Miß Grant horchte zu, faltete die Hände, äußerte kein Wort, bis die Erzählung beendigt war, dann sprach sie:
»O! Gnädige Frau, das Document! Das Document!
– Ich habe es nicht mehr, liebes Kind, erwiderte Lady Helena.
– Sie haben es nicht mehr?
– Nein, Lord Glenarvan hat es mit nach London genommen, um für Deinen Vater zu wirken; aber ich habe Ihnen Wort für Wort seinen ganzen Inhalt mitgetheilt, und habe Ihnen gesagt, wie es uns gelungen ist, den Sinn desselben genau heraus zu bekommen; unter den fast ausgetilgten Wortresten haben die Fluthen einige Zahlen verschont; leider ist die Länge ...
– O, die braucht man nicht zu wissen! rief der Knabe.
– Ja, Robert, erwiderte Helena lächelnd, als sie ihn so entschlossen sah. Also, Miß Grant, Sie wissen nun die geringsten Details, wie ich selbst.
– Ja, gnädige Frau, erwiderte das Mädchen, aber ich hätte gern die Handschrift meines Vaters gesehen.
– Nun, morgen wird Lord Glenarvan wohl wieder hier sein. Mein Mann hat dieses unbestreitbare Document den Commissären der Admiralität vor Augen legen wollen, um zu erwirken, daß sogleich ein Schiff zur Aufsuchung des Kapitän Grant ausgeschickt werde.
– Ist es möglich, gnädige Frau! rief das Mädchen aus; das haben Sie für uns gethan?

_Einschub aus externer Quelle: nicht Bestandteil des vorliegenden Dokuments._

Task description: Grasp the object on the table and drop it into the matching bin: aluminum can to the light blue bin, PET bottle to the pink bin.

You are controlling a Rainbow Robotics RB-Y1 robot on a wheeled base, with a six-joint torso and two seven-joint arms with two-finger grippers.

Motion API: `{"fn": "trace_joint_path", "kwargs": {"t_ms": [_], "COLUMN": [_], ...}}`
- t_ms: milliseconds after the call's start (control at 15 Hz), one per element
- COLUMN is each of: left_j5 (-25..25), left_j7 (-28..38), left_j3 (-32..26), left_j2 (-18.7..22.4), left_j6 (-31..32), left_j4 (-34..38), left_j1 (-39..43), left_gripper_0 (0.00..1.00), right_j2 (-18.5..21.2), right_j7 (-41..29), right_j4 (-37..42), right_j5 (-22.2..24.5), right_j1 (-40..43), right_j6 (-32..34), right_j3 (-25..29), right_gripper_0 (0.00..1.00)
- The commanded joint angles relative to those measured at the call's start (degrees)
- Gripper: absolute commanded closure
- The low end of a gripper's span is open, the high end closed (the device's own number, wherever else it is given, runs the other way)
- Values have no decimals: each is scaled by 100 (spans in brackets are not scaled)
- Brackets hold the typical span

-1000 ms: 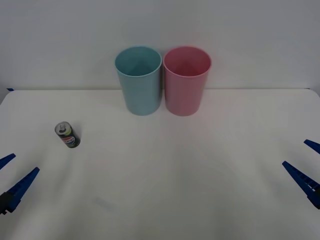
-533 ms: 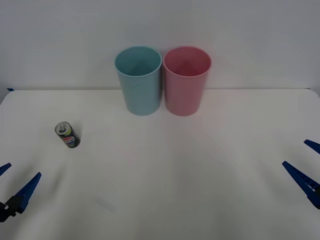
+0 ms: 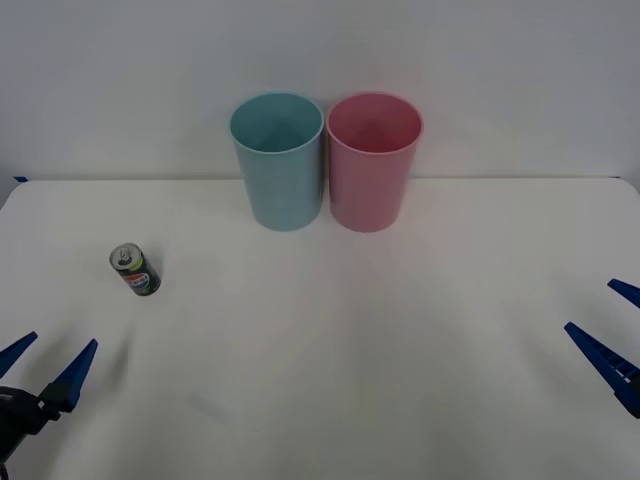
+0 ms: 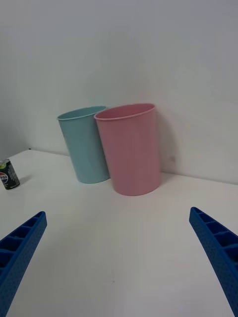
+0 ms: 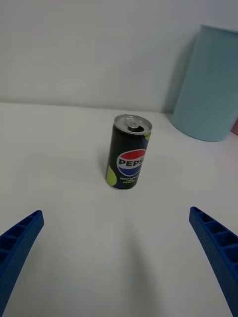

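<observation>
White table point(image 3: 330, 380): nothing is grasped yet. Aluminum can point(image 3: 134, 271) stands near the left edge, ahead of the wide-open, empty left gripper point(image 3: 47, 368); right gripper point(image 3: 620, 325) is parked open; the light blue bin point(image 3: 279, 160) awaits.

You are looking at a wide white table point(image 3: 330, 340) that is running from the near edge back to a plain pale wall. A small dark can point(image 3: 134, 270) is standing upright on it at the left, about midway back, silver top up and its red, white and blue label facing you. At the far middle, a light blue bin point(image 3: 278, 160) and a pink bin point(image 3: 373, 162) are standing upright just beside each other, blue on the left, well apart from the can.
</observation>
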State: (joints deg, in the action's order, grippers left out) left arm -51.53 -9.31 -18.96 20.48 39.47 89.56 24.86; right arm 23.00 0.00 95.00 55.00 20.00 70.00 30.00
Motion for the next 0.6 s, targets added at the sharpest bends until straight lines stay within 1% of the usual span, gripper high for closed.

– Ja, liebe Miß, und ich erwarte die Rückkunft Lord Glenarvan's jeden Augenblick.
– Gnädige Frau, sagte das Mädchen mit dem Ton innigster Dankbarkeit und warmer Frömmigkeit, der Himmel vergelte Ihnen und Lord Glenarvan die Wohlthat.
– Liebes Kind, erwiderte Lady Helena, jeder andere Mensch hätte an unserer Stelle ebenso gehandelt. Möchten die Hoffnungen, welche ich bei Ihnen angeregt habe, in Erfüllung gehen! Bleiben Sie bis zur Rückkunft Lord Glenarvan's bei mir auf dem Schloß ...
– Gnädige Frau, erwiderte das Mädchen, ich möchte die freundliche Güte, welche Sie Personen, die Ihnen fremd sind, erweisen, nicht mißbrauchen ...
– Fremd! Liebes Kind; weder Sie, noch Ihr Bruder sind unserm Hause fremd, und ich wünsche, daß Lord Glenarvan bei seiner Rückkehr den Kindern des Kapitän Grant mittheile, was man zur Rettung ihres Vaters thun wird.«
Ein so gütiges Anerbieten war nicht abzulehnen. Miß Grant und ihr Bruder warteten also zu Malcolm-Castle die Rückkehr des Lord Glenarvan ab.
Viertes Capitel.
Ein Vorschlag der Lady Glenarvan.
Während dieser Unterredung hatte Lady Helena nicht von den Besorgnissen gesprochen, welche Lord Glenarvan in seinem Brief über die Aufnahme seines Gesuches von Seiten der Commissäre der Admiralität geäußert hatte. Ebensowenig in Betreff der vermuthlichen Gefangenschaft des Kapitän Grant bei den Indianern Süd-Amerika's. Vielmehr, nachdem sie alle Fragen der Miß Grant beantwortet hatte, fragte sie dieselbe ihrerseits über ihr Leben, ihre Lage in der Welt, worin sie die einzige Beschützerin ihres Bruders zu sein schien.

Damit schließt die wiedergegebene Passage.